Extracting the juice from the noni fruit
Briefly, the traditional process of extracting the juice from the noni fruit is done through fermentation/aging for about two months (or longer) in an adequate fermentation container. Some prefer no light to exposure, while others use glass fermentation jars which let in direct sunlight. Fermentation requires freshly picked and ripened fruits. Ripe fruits are those that are whitish and soft, almost translucent. The fruits "sweat" and this is the juice you collect.

Juice is drained from a spigot at the base of the containers; the process of fermentation does not use oxygen (i.e., it is an anaerobic process), so you must not let air or oxygen get in contact with the fruit, pulp and remaining juice in the rest of the container. Gas will build up and without a proper fermenation vessel with a pressure-release lock, there could be a build up of unwanted pressure from fermentation gases.

The juice is dark in color and sometimes must be filtered. Aside from the dark color, the most distinct characteristic is the strong taste and smell. Noni juice has a pH of about 3.5, which means it is very sour. As the Australians would say, the odor is probably what rotten cheesy fruit would smell like.

There are other processing methods that do not require fermentation, and which produce lighter colored and/or sweeter-tasting juice. For example, you can probably produce noni at home by fresh-squeezing noni juice. Simply squeeze the ripe noni fruit by hand through a cheesecloth. The juice is not as dark as the juice extracted by the fermentation process. Add water, other fruit juices and/or sugar. Refrigerate immediately.
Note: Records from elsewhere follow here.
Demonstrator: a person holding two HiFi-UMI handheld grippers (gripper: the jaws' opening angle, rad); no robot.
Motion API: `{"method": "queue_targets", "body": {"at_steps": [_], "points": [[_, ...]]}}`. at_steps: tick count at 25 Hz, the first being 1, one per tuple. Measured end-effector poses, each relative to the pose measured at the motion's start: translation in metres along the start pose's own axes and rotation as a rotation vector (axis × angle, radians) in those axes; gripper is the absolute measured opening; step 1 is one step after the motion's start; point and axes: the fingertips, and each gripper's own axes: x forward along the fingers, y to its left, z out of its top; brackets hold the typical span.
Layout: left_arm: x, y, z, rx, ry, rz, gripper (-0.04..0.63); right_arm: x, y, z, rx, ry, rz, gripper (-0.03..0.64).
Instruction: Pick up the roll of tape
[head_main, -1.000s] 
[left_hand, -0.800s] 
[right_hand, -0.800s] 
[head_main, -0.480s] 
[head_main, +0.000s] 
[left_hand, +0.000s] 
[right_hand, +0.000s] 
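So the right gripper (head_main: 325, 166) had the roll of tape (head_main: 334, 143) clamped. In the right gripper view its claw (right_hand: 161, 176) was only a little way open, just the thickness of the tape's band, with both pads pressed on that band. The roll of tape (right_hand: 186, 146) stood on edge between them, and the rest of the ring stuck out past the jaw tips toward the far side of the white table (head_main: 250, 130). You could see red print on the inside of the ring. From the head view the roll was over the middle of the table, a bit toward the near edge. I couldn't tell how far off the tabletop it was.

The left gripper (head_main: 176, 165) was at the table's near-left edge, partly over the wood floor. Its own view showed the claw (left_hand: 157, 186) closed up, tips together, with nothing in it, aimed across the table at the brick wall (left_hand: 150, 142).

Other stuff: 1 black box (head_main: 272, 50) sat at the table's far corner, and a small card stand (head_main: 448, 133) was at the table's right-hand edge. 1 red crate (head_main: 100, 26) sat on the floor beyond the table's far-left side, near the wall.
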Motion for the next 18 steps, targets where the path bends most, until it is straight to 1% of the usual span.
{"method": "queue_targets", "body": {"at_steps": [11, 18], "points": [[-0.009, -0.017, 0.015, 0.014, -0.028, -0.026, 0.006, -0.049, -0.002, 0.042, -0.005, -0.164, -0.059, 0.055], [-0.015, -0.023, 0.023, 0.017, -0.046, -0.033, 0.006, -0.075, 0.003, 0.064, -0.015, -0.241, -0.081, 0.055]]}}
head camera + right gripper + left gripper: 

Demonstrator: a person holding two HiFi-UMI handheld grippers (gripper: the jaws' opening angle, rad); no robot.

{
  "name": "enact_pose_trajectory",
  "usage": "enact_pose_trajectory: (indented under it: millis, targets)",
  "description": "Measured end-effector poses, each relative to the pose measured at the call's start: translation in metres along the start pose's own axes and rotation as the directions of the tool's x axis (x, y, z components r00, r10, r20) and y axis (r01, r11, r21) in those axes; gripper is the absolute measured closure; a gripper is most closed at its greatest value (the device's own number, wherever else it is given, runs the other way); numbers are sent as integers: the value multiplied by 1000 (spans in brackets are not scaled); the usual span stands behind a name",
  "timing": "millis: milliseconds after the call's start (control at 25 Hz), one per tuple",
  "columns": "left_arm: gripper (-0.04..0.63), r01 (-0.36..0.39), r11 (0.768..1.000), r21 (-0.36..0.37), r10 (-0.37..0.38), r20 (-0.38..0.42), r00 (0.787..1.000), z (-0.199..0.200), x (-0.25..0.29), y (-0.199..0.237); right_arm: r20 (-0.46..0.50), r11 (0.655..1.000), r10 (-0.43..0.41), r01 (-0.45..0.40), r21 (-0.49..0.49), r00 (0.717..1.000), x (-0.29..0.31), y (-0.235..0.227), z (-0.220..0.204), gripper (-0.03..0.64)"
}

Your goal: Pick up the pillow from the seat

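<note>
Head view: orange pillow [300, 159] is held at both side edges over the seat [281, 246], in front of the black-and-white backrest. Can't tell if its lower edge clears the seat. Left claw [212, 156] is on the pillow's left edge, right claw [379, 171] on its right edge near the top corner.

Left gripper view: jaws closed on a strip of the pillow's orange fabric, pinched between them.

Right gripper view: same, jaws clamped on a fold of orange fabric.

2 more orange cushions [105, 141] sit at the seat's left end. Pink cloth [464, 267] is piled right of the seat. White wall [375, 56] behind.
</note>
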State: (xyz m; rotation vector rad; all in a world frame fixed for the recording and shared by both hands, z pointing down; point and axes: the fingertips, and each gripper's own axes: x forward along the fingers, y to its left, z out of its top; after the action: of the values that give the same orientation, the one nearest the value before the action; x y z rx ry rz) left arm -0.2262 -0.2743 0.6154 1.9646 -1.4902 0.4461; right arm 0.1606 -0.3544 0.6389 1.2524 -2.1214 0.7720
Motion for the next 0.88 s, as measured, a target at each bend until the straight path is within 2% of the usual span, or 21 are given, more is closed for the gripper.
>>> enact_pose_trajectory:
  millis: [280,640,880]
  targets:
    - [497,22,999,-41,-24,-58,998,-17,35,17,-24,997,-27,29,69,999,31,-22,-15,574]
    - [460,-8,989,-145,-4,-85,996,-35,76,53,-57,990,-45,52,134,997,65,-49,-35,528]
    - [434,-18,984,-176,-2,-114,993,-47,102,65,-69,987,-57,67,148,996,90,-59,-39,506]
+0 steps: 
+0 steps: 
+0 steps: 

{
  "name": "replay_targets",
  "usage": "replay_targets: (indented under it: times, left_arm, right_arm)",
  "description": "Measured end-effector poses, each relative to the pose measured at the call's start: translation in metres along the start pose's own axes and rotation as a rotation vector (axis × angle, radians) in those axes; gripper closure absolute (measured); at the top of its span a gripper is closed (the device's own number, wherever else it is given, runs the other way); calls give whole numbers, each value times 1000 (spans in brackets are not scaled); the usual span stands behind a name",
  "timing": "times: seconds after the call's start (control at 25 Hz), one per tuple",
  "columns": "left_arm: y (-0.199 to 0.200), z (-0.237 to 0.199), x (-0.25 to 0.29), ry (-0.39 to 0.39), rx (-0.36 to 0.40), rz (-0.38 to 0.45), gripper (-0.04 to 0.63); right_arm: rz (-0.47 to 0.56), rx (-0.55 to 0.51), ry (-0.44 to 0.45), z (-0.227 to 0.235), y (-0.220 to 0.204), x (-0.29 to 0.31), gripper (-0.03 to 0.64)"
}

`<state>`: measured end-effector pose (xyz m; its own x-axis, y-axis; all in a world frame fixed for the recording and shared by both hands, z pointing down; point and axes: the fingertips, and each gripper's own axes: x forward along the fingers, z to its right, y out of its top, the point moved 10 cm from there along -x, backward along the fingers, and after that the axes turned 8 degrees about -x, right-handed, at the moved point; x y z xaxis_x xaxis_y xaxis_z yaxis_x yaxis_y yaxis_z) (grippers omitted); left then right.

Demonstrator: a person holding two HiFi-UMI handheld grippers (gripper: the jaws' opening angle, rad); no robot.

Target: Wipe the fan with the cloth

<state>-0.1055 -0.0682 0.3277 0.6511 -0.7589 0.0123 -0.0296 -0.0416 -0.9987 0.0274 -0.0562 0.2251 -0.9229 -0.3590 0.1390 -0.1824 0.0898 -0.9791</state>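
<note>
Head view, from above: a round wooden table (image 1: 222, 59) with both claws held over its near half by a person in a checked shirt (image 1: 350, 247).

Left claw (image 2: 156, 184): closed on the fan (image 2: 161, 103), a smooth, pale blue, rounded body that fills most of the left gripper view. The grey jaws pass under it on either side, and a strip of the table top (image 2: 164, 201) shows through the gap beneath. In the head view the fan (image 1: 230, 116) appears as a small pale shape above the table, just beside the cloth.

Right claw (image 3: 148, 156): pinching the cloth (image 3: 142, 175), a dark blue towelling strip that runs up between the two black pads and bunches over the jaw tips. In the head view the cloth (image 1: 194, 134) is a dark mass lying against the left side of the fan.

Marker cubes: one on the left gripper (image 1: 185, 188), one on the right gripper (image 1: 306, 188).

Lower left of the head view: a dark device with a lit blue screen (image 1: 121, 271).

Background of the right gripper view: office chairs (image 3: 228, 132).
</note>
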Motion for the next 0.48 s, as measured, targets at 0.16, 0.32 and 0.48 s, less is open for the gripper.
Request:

The home juicer must be very cautious of contamination, or risk unwanted microorganisms! Use sterile equipment and work in a sterile environment. If you think your juice is cloudy or the odor is foul (more foul than rotten cheese!), then it is probably contaminated! If you want to be sure, or your nose can't distinguish from rotten cheese (normal) to really, really rotten cheese (contaminated), then get a pH paper and aim for a pH that is not greater than 3.5.

Status of noni under the FDA
The FDA has not evaluated the noni. You should see this label, therefore, on noni products:

"This product is not intended to diagnose, treat, cure or prevent any disease."

What does it all mean? Nothing conclusive yet. Noni is still being studied and explored. In general, it is probably safe to consider noni juice as safe as other common fruit juices.

U.S. Food & Drug Administration and the Federal Food, Drug, and Cosmetic Act
+ A product is a "drug" as defined under Federal Food, Drug, and Cosmetic Act, section 201(g)(1) if it is intended for use in the cure, mitigation, treatment, or prevention of disease. Noni products are not considered drugs under the FDA.
+ A "new drug" is defined under Federal Food, Drug, and Cosmetic Act, section 201(p). The FDA must approve new drugs before they are marketed in the U.S. Approval of a new drug is based on scientific data from a drug sponsor to demonstrate that the drug is safe and effective. No such demostrations have been made of noni products at this time.